投資に基づく国籍付与は「EU市民権の販売」、キプロスとマルタに是正要求

欧州委員会は20日、キプロスとマルタに対し、投資の見返りとして国籍を付与する「ゴールデンパスポート」と呼ばれる制度が欧州連合(EU)条約に違反しているとして、是正を求める法的手続きに着手したと発表した。一定額以上の投資を条件に、当該国とつながりを持たない域外の富裕層などに加盟国の国籍を与える同制度は、EU市民権を「販売」していることになり、市民権の本質を損なうと指摘。両国政府に対して2カ月以内に回答するよう求めており、対応が不十分と判断した場合はEU司法裁判所に提訴する可能性がある。

欧州では2010年代前半にギリシャの財政問題に端を発した債務危機が南欧からユーロ圏に広がり、経済再生に向けて投資と引き換えに居住権などを与える制度を導入する国が増えた。ゴールデンパスポートは不動産投資などの見返りとして国籍を付与する仕組みで、キプロスとマルタのほか、ブルガリアでも導入されている。必要な投資額は100万~200万ユーロとされる。EU加盟国の国籍を取得すれば自動的にEU市民としての権利や恩恵を享受でき、域内の他の国で就労、居住できるほか、選挙権なども得ることになる。

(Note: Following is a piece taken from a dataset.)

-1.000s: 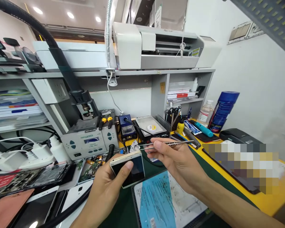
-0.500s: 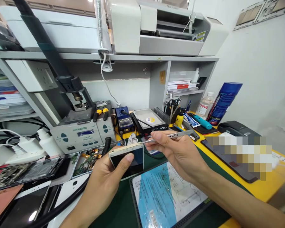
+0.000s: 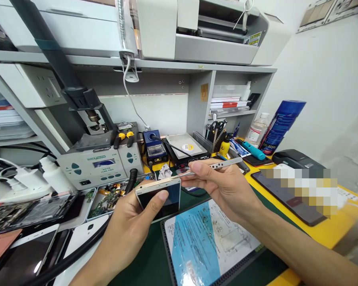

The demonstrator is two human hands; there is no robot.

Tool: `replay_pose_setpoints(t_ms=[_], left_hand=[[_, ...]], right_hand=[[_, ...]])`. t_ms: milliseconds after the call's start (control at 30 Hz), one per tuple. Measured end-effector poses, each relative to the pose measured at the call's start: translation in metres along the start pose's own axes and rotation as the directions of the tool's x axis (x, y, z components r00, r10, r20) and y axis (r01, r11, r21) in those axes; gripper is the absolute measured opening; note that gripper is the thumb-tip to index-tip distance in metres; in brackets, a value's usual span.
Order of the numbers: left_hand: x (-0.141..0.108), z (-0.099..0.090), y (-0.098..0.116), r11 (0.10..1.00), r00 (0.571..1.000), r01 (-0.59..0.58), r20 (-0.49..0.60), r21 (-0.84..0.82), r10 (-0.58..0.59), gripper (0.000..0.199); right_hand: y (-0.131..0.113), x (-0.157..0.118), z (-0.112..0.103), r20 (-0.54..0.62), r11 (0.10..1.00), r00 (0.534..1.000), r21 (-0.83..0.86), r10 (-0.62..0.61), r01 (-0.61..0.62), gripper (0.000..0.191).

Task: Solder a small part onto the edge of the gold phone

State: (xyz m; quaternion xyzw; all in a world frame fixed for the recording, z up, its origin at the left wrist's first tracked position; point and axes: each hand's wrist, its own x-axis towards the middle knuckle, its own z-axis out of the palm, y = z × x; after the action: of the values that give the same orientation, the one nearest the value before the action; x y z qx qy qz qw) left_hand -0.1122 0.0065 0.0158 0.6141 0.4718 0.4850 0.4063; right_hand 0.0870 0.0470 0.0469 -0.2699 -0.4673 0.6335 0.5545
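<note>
A white-framed smartphone (image 3: pixel 173 200) with a dark screen is tilted above the bench, its screen facing me. My left hand (image 3: pixel 133 222) is closed around its left side, with the thumb flat across the screen. Silver tweezers (image 3: pixel 223 163) with a row of holes along the body are pinched in my right hand (image 3: pixel 226 190). Their thin tip meets the phone's upper edge near its right corner; whether it sits in a gap there cannot be made out. Below both hands lies a blue-and-white printed sheet (image 3: pixel 193 242) on a dark-rimmed pad.
A hot-air station (image 3: pixel 98 169) and a tray of circuit parts (image 3: pixel 109 196) stand behind my left hand. A black hose (image 3: pixel 77 248) crosses several phones at left. Behind the phone are a blue soldering unit (image 3: pixel 155 147) and crumpled tissue (image 3: pixel 165 171). A dark tablet-like panel (image 3: pixel 286 198) lies at right.
The tweezers' tip has slid a little left along the phone's top edge, and their rear end sits slightly lower. My view has tilted down a little. Both grips stay the same.
</note>
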Motion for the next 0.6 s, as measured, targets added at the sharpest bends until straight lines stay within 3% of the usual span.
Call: replay_pose_setpoints(t_ms=[600], left_hand=[[0.0013,0.0005,-0.0025,1.0,0.999,-0.002,-0.041,0.022,0.003,0.042]], right_hand=[[-0.0055,0.0037,0.0015,-0.007,0.999,1.0,-0.031,0.023,-0.023,0.012]])
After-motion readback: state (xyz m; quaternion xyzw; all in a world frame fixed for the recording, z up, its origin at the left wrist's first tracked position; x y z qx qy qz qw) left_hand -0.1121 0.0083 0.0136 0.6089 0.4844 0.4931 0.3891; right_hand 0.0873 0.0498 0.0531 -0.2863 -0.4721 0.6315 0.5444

同制度は資金洗浄や犯罪組織との関連性が指摘されており、欧州委は以前から廃止を求めていた。今回、法的手続きに踏み切ったのは、キプロスの実態に関する中東の衛星テレビ局アルジャジーラの調査報道がきっかけ。同局は逃走中の犯罪者や受刑者など数十人がキプロス政府から市民権を付与されていたことを示唆する文書を入手し、犯罪組織がキプロスの「投資に基づく市民権付与(CBI)プログラム」を利用してEU諸国に流入する懸念があると報じた。同国ではその後、政府高官と国会議員による不正疑惑も報じられ、政府は今月に入り、11月1日付でプログラムを停止する方針を打ち出している。

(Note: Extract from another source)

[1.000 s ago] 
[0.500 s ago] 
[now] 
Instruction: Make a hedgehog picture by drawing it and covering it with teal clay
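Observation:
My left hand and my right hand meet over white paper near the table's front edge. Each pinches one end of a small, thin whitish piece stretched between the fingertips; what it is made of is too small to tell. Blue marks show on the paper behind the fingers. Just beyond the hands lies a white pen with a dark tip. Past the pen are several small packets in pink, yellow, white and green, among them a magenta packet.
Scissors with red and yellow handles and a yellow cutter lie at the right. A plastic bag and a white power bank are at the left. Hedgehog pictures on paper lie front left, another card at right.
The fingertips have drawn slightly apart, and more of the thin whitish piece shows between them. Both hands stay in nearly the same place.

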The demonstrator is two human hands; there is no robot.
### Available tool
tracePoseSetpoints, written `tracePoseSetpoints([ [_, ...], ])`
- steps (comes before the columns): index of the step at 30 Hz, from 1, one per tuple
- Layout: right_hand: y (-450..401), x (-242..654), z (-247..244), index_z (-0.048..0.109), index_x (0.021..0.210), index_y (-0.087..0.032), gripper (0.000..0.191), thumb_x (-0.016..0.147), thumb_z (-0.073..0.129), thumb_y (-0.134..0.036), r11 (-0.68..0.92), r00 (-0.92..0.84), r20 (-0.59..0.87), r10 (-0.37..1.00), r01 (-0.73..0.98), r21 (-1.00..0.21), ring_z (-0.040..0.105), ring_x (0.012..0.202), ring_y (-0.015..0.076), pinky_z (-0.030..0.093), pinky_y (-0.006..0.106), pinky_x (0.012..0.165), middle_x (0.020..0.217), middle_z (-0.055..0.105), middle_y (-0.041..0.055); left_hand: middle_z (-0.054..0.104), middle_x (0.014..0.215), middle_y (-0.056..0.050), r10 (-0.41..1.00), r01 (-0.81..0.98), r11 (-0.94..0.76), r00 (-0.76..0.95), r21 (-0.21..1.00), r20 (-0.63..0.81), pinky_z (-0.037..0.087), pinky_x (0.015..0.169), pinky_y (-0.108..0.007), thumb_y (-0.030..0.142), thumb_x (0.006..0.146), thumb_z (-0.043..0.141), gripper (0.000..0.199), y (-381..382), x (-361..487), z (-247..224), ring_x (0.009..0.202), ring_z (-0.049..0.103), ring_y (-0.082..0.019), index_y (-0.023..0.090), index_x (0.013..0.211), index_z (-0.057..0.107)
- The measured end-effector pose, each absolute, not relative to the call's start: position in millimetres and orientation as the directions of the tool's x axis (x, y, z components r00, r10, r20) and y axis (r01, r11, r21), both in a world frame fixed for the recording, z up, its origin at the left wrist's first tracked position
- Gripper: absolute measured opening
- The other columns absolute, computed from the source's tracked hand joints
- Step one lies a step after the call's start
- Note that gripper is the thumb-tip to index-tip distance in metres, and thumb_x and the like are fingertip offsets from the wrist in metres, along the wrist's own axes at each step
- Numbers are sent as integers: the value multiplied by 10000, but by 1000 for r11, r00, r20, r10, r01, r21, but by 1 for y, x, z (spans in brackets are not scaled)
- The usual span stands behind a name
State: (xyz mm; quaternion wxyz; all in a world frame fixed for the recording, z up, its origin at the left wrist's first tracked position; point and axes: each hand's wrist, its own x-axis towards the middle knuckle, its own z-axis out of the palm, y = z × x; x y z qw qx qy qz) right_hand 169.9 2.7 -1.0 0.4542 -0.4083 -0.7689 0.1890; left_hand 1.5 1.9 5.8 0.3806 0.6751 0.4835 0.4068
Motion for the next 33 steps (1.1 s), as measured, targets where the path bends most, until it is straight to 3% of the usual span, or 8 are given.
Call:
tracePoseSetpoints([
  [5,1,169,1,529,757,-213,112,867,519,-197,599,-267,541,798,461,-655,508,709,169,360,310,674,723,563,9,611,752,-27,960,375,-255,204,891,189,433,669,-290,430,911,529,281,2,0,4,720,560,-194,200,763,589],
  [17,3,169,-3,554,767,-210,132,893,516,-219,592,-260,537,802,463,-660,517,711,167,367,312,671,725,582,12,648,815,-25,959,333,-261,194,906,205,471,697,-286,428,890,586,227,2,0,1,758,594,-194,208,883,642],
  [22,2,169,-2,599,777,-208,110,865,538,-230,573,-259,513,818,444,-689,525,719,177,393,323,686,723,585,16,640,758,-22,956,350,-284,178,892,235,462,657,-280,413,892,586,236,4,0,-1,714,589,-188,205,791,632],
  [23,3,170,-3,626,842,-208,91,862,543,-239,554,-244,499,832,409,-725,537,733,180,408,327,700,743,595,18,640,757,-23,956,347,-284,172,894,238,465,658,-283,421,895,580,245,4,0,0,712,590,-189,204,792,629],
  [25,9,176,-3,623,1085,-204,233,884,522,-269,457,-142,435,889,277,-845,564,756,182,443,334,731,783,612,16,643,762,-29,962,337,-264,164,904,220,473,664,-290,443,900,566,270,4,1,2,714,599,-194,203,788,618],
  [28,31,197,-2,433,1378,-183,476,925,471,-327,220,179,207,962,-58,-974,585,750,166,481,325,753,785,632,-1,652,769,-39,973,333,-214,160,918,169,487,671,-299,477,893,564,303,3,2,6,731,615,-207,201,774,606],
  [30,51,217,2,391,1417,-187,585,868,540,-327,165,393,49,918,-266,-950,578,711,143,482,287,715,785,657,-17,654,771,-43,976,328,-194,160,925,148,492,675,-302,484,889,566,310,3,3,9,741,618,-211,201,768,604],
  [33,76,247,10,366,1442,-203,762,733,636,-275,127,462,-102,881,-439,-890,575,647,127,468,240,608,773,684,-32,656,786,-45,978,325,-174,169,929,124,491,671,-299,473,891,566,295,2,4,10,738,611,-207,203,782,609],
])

一方、マルタ政府は欧州委の警告を受けて声明を発表。近くゴールデンパスポートを廃止する方針で、8月以降は手続きをすべて停止していると説明した。そのうえで「国民の生活と雇用を守るため」、今後も投資獲得のためのプログラムは不可欠と強調し、現行制度に代わるスキームの導入準備を進めていることを明らかにした。投資額に応じて最低でも1年以上、国内に居住していないと申請できなくするなど、条件を厳格化する方針を示している。

なお、欧州委はブルガリアに対し、現行制度に関する詳細情報の提供を求める書簡を送付した。1カ月以内に回答するよう求めており、対応が不十分な場合はキプロスとマルタに続いて法的手続きに入ることになる。